Ronaldo muss loslassen
Juventus hatte einen Plan. Und das Werkzeug zur Umsetzung hiess Cristiano Ronaldo. Nach dem Aus gegen Ajax ist die Leere gross. Auch beim Frontmann der Schwarz-Weissen.
Irgendwann muss es der Vereinsleitung von Juventus Turin ähnlich ergangen sein wie jener des FC Basel. Nicht dass hier zwei Vereine aus zwei unterschiedlichen Fussballkulturen verglichen werden sollen. Aber beim FC Basel war den Verantwortlichen nach acht Titeln in Serie klar: Wir können unserem Publikum nicht viel mehr bieten als den anhaltenden nationalen Erfolg und das eine oder andere Ausrufezeichen im Europacup.
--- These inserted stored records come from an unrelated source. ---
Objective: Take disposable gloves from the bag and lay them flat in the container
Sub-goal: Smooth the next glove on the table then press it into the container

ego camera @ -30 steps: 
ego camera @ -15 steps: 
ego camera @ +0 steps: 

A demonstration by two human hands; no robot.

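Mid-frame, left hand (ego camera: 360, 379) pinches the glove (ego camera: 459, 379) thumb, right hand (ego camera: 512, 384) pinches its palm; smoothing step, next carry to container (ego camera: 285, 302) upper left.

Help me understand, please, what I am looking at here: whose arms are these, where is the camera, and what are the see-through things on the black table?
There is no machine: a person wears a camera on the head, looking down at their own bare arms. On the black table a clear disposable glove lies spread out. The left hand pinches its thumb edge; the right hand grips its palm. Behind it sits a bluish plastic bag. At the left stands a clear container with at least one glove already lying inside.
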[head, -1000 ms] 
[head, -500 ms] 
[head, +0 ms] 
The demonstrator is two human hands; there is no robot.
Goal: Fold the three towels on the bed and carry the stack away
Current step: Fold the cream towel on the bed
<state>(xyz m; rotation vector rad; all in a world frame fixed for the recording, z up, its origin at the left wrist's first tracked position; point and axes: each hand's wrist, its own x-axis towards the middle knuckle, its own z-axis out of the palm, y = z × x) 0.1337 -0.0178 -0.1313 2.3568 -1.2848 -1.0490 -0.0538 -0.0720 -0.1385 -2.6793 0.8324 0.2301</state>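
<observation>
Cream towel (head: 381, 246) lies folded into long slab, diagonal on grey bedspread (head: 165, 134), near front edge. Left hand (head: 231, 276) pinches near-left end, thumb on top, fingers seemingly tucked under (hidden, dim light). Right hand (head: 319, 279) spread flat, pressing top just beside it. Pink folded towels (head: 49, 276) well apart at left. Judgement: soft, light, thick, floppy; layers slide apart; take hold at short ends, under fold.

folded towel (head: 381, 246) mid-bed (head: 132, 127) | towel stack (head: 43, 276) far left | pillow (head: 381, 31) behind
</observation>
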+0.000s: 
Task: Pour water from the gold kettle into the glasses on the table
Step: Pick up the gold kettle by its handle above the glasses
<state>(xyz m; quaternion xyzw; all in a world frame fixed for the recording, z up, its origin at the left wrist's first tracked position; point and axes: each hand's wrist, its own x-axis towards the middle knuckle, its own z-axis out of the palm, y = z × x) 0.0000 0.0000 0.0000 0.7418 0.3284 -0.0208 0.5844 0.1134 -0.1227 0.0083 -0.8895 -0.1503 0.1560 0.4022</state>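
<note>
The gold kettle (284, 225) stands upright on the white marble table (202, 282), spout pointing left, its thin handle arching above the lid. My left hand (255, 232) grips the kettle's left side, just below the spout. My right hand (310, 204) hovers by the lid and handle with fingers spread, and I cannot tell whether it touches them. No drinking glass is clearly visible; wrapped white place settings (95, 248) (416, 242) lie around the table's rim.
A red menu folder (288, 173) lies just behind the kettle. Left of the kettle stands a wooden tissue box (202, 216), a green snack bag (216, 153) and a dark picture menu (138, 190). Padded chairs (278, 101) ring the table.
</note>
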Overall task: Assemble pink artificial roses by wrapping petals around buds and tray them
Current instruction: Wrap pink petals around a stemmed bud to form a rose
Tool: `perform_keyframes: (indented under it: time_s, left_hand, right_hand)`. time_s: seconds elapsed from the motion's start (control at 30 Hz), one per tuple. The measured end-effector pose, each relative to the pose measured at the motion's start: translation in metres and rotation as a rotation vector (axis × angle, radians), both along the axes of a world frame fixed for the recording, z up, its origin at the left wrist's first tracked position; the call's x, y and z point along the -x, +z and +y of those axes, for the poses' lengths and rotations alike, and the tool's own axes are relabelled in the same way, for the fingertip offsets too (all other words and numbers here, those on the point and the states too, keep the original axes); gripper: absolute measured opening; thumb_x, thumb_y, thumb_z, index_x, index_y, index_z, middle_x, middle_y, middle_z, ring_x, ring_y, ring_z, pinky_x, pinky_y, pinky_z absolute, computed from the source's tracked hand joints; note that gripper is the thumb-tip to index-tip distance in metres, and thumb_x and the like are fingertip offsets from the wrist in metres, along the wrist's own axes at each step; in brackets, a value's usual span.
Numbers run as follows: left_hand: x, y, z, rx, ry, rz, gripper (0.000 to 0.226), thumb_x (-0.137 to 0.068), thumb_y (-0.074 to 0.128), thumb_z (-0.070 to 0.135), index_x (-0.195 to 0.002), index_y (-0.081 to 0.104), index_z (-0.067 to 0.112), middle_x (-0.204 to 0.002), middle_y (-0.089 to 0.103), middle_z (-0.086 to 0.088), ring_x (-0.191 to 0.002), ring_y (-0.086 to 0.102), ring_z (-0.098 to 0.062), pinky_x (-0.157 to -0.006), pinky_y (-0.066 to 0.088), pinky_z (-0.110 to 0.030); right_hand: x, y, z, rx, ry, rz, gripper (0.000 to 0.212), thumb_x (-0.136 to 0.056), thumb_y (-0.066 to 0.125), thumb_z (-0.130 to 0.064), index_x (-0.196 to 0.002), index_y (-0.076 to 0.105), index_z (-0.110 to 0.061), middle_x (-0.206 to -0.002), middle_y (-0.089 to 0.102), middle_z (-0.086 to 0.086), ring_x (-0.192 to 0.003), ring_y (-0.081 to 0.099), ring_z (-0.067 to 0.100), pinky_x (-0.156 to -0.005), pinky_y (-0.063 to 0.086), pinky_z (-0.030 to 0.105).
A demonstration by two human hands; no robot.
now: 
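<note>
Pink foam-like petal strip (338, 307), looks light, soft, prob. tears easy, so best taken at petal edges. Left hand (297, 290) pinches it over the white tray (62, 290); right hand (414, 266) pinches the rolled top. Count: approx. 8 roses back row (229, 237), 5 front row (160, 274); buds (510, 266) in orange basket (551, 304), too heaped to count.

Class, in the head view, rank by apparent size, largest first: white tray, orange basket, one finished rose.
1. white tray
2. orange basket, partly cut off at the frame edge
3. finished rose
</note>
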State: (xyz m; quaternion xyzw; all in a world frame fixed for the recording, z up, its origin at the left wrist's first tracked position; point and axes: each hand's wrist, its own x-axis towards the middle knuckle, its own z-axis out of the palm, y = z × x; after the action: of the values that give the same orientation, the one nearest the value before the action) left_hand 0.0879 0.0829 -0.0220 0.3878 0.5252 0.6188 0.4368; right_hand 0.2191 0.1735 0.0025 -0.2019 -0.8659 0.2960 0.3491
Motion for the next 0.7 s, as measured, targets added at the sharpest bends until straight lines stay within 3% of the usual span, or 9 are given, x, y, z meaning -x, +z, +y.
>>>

In Turin ist die Situation ähnlich. Seit sieben Jahren gewinnt nur noch Juventus den Scudetto. International waren die Schwarz-Weissen zwar immer vorn mit dabei und standen 2015 und 2017 gar im Final der Champions League. Aber die ganz grosse Ekstase, den ersten Gewinn der Königsklasse seit 1996, die konnte Juventus Turin seinen Anhängern nicht bieten. Der «Corriere della Sera» schreibt von einer «kulturellen Erschöpfung». Und das Mittel gegen diese kulturelle Erschöpfung hiess: Cristiano Ronaldo. Das war zumindest der Plan.
«Dafür hat man mich geholt», hatte Ronaldo nach seinen drei Toren gegen Atletico Madrid gesagt, mit denen er im Achtelfinal eine 0:2-Hypothek aus dem Hinspiel wettmachte. Der Portugiese meinte mit seiner Aussage nicht nur diese Tore, «dafür» stand stellvertretend auch für den Titel im glitzerndsten Wettbewerb des Clubfussballs.
Die Geschichtsbücher müssen warten
Als Juventus am Dienstagabend im Viertelfinal an Ajax Amsterdam scheiterte, an diesem jugendlichen Haufen Kurzpass-spielender Feintechniker, da brach dieser Plan von Juventus Turin in sich zusammen. Das schafft eine Leere. Und diese Leere kann auch der Gewinn der Serie A, der am Wochenende Tatsache werden dürfte, nur bedingt ausfüllen. Denn wie ausgelassen kann dann die Freude sein? Nach sieben Titeln in Serie? Wenn man das eigentliche, insgeheim erhoffte Ziel, den Gewinn der Champions League, verpasst hat?
Doch nicht nur Juventus muss sich all diese Fragen stellen. Sondern auch ihr Frontmann, auf den die ganze fussballerische Ausrichtung abgestimmt scheint. Ronaldo wird bald in drei der fünf grossen europäischen Ligen den Meistertitel gewonnen haben. Aber er verpasst mit dem Ausscheiden aus der Champions League auch jede Menge Rekorde, die für den 34-Jährigen bei der Bearbeitung der Geschichtsbücher wesentlich wären.
Clarence Seedorf und Samuel Eto'o haben zum Beispiel mit drei Vereinen die Champions League gewonnen. Ronaldo hätte der dritte sein können. Francisco Gento, genannt «Paco», hat in den 1950er- und 60er-Jahren sechsmal den Meistercup gewonnen, den Vorgänger der Champions League. Ronaldo steht bei fünf Titeln.
Zudem hätte Ronaldo mit seinen 162 Einsätzen in den nächsten Runden näher an Rekordspieler Iker Casillas (176 Einsätze) herankommen können. Doch auch diese Marke muss Ronaldo vorerst loslassen.
Der Ballon d'Or scheint unerreichbar
Und das Rennen um den Ballon d'Or, die Auszeichnung für den besten Fussballer der Saison, dürfte für Ronaldo 2019 gelaufen sein. Vor allem, weil sein ewiger Mitstreiter Lionel Messi mit mehr Toren als Einsätzen in der laufenden Champions League mit seinem FC Barcelona den Halbfinal erreicht hat. Auch deswegen kommt Ronaldo kaum noch infrage, wenn es um die Nachfolge Luka Modrics geht.
Es wäre freilich unangemessen, von einer verkorksten Saison zu sprechen. Dafür ist Ronaldo in der Fussballwelt zu sehr taktangebend, schliesslich verpasst er zum ersten Mal seit 2010 den Halbfinal der Königsklasse. Aber für seine Verhältnisse schwimmen Ronaldo in diesen Stunden ein klein wenig die Felle davon.